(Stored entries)
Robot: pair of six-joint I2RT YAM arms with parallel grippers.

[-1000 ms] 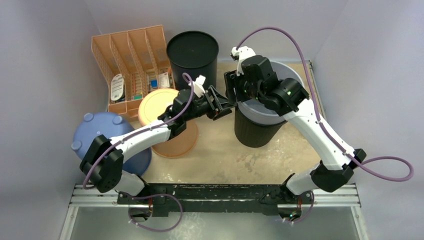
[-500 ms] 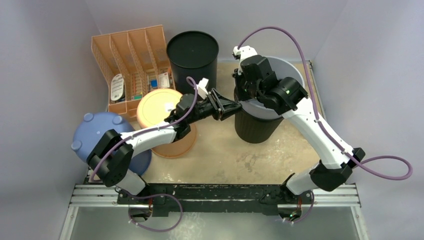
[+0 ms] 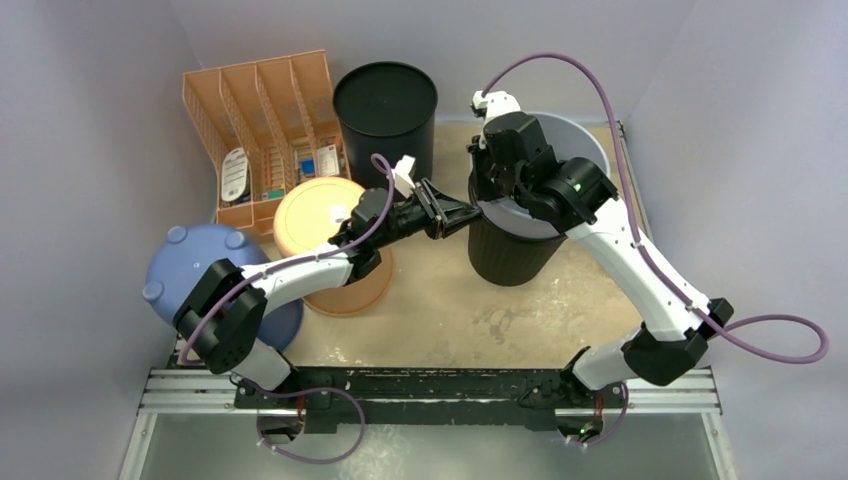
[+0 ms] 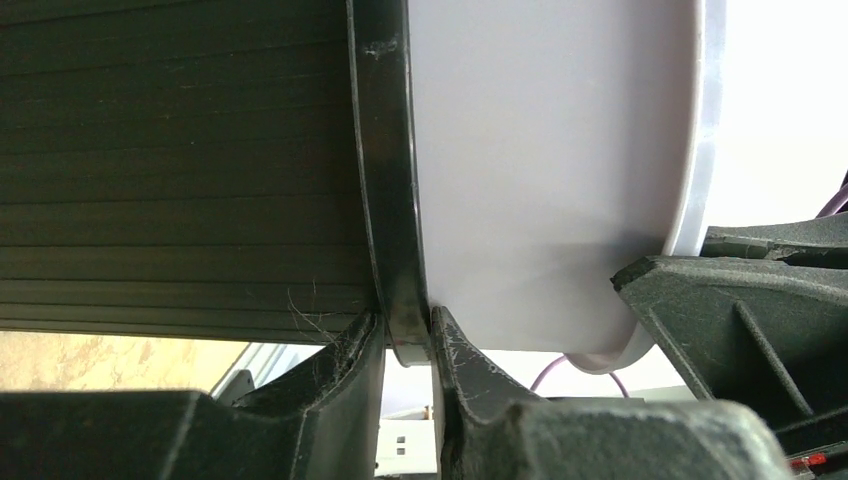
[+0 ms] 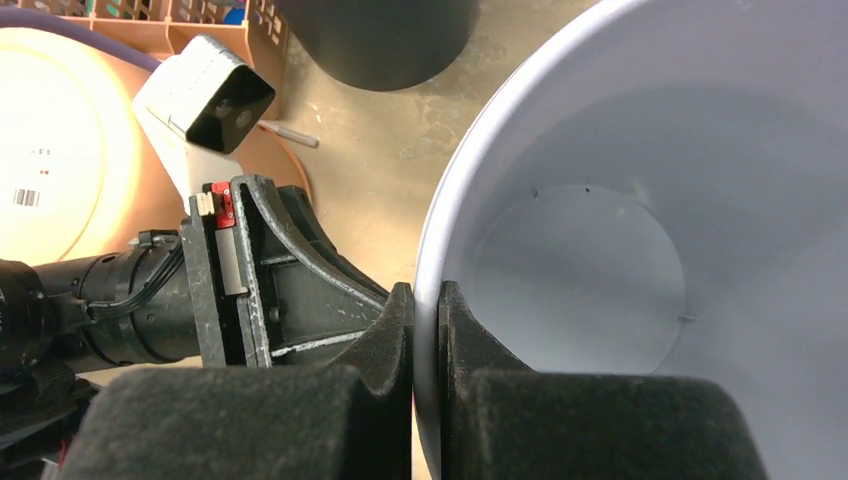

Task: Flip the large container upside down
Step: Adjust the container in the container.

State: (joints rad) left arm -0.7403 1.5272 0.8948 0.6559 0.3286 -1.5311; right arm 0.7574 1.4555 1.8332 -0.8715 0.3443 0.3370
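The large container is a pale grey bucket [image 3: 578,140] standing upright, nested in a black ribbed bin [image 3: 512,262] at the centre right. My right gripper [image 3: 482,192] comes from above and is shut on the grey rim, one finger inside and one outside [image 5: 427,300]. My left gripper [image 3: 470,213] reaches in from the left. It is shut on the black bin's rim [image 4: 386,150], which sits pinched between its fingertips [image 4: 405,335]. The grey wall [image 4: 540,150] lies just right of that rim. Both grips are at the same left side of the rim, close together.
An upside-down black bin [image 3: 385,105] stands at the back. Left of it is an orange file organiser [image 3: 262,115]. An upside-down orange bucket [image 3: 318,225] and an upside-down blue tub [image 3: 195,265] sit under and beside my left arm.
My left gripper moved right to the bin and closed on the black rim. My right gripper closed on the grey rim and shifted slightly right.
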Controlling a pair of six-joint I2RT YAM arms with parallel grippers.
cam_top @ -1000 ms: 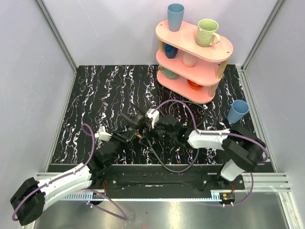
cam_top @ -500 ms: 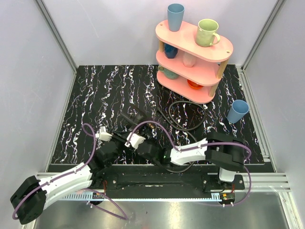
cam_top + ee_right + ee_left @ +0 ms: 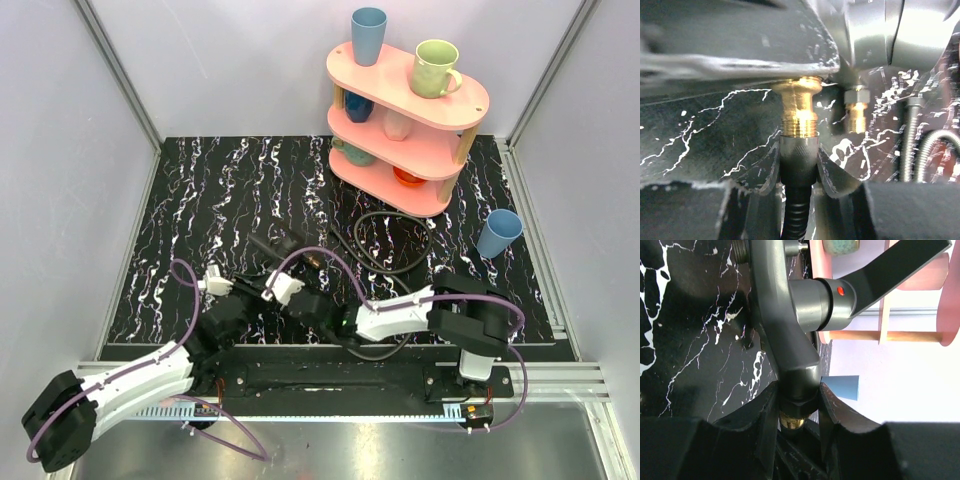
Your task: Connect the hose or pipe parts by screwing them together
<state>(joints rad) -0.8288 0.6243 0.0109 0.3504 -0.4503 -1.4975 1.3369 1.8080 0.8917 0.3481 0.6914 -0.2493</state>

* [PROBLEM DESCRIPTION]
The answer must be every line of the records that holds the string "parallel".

* [RESPONSE TO THIS TASK]
Robot: pair of six-joint I2RT YAM arms with parallel grippers.
Controlling a pair of six-joint I2RT YAM arms with parallel grippers.

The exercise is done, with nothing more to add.